ACTA IMEKO | www.imeko.org December 2021 | Volume 10 | Number 4 | 98 

In the case of classification systems, the measurand y is the 
class to which an input vector x belongs. The most widely used 
performance metric for gesture SLRS is classification accuracy 
(defined as the ratio of correct predictions over the total 
predictions). In this work, accuracy was adopted both for model 
benchmark and as model optimality criterion. 

1.2. Sign Language 

Sign language (SL) is defined as "any means of 
communication through bodily movements, especially of the 
hands and arms, used when spoken communication is impossible 
or not desirable" [8]. Modern sign language originated in the 18th 
century when Charles-Michel de l'Épée developed a system for 
spelling out French words with a manual alphabet and expressing 
whole concepts with simple signs. Other national sign languages 
were developed from this system and became an essential means 
of communication among the hearing-impaired and deaf 
communities. According to the World Federation of the Deaf, 
today exist over 200 sign languages used by 70 million deaf [9].  

Sign language involves using facial expressions and different 
body parts, such as arms, fingers, hands, head, and body. One 
class of sign languages, also known as fingerspelling, is limited to 
a set of manual signs that represent the symbols of the letters of 
an alphabet performed with one hand [10]. The ASL signs of the 
alphabet letters are shown in Figure 2. 

1.3. Vision-Based vs. Sensor-Based Approaches for Hands Tracking 
and Gesture Recognition 

Many common devices and applications rely on tracking 
hands, fingers, or handheld objects. Specifically, smartphones 
and smartwatches track 2D finger position, a mouse tracks 2D 
hand position, and augmented reality devices like the Microsoft 
HoloLens 2 track the 3D pose of the finger. In addition to SLR, 
many other applications rely on hand gesture recognition such as 
augmented reality [12], assistive technology [13], [14], 
collaborative robotics [15], telerobotics [16], home automation 
[17], infotainment systems [18], [19], intelligence and espionage 
[20] and many others [21]. 

In this paper, we focused on recognizing static hand gestures 
associated with the letters of the alphabet for fingerspelling. Both 
computer-vision-based and sensor-based approaches were 
implemented for sign language alphabet recognition. Hand 
features extraction is a significant challenge for vision-based 
systems [11] because extraction is affected by many factors, such 
as lighting conditions, complex backgrounds in the image, 
occlusion, and skin color. Sensor-based gesture recognition 
systems are commonly implemented as gloves featuring various 
types of sensors. Sensor-based approaches have the advantage of 
simplifying the detection process and can help make the gesture 
recognition system less dependent on input devices. On the 
other hand, a disadvantage of sensor-based systems is that they 
can be expensive and too invasive for real-world deployment. 

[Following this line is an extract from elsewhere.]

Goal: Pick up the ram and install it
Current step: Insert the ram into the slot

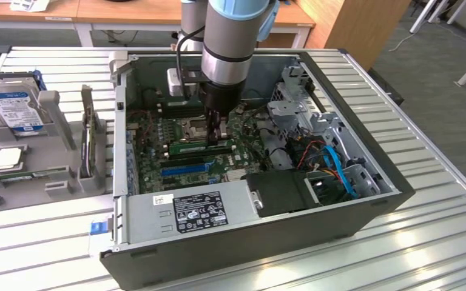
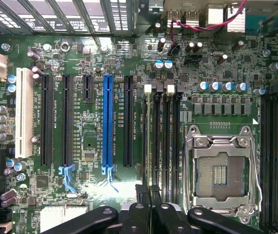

2. VISION-BASED SIGN LANGUAGE GESTURE RECOGNITION  

Machine learning techniques are widely adopted for gesture 
classification tasks. Various public datasets are available for 
system performance assessment and benchmark. The American 
Sign Language MNIST Dataset [22], a flavor of the classic 
MNIST dataset [23], created for sign language gesture, is often 
used as a baseline. Other more complex datasets such as [24], 
[25] are also available. 

2.1. Classic Machine Learning and Convolutional Neural Network 
on MNIST Dataset 

The American Sign Language MNIST Dataset is in a tabular 
format similar to the original MNIST dataset. Each row in the 
CSV file has a label and 784 pixels values ranging from 0-255, 
representing a single 28 × 28 pixels greyscale image. In total, 
there are 27,455 training cases and 7,172 tests cases in this 
dataset. The classification accuracy was selected as the primary 
metric for models’ performance assessment and benchmarking 
with other published comparable works.  

Two different models were trained to accomplish the 
letter/number gesture recognition task from static images using 
two different approaches: a classic ML model and a deep neural 
network (Figure 3). 

The first model was selected among many model candidates 
obtained by applying different combinations of features 
engineering techniques, ML algorithms, and ensemble methods 
using the Automated ML (AutoML) service of Azure Machine 
Learning. Azure Machine Learning [26] is a cloud-based platform 
that provides tools for automation and orchestration of all 
training, scoring, and comparison operations. AutoML tests 
hundreds of models in a few hours with parallel job execution 
with no human interaction after the initial experiment and 
remote compute target cluster setup. The experiment generates 
many models that achieve 100% classification accuracy. Among 

 
Figure 1. Block diagram of a sign language recognition system (SLRS).  

 
Figure 2. Letters of the American Sign Language (ASL) alphabet [11].  


ACTA IMEKO | www.imeko.org December 2021 | Volume 10 | Number 4 | 99 

them, the “Logistic Regression” based model has a smaller 
memory footprint at runtime. 

The second model was created with a minimal custom 
convolutional neural network (CNN) architecture (2D 
convolution, max pooling, flatten, dense layer, dropout, dense) 
commonly used for simple deep learning image recognition tasks 
(Figure 4). The model was built and trained with the Keras 
library. Model hyperparameters such as the number of neurons 

in layers, batch size, the number of training epochs, and dropout 
percentage were tuned using the HyperDrive service from Azure 
Machine Learning. The best scoring model achieves a 
classification accuracy score of 99.99%. 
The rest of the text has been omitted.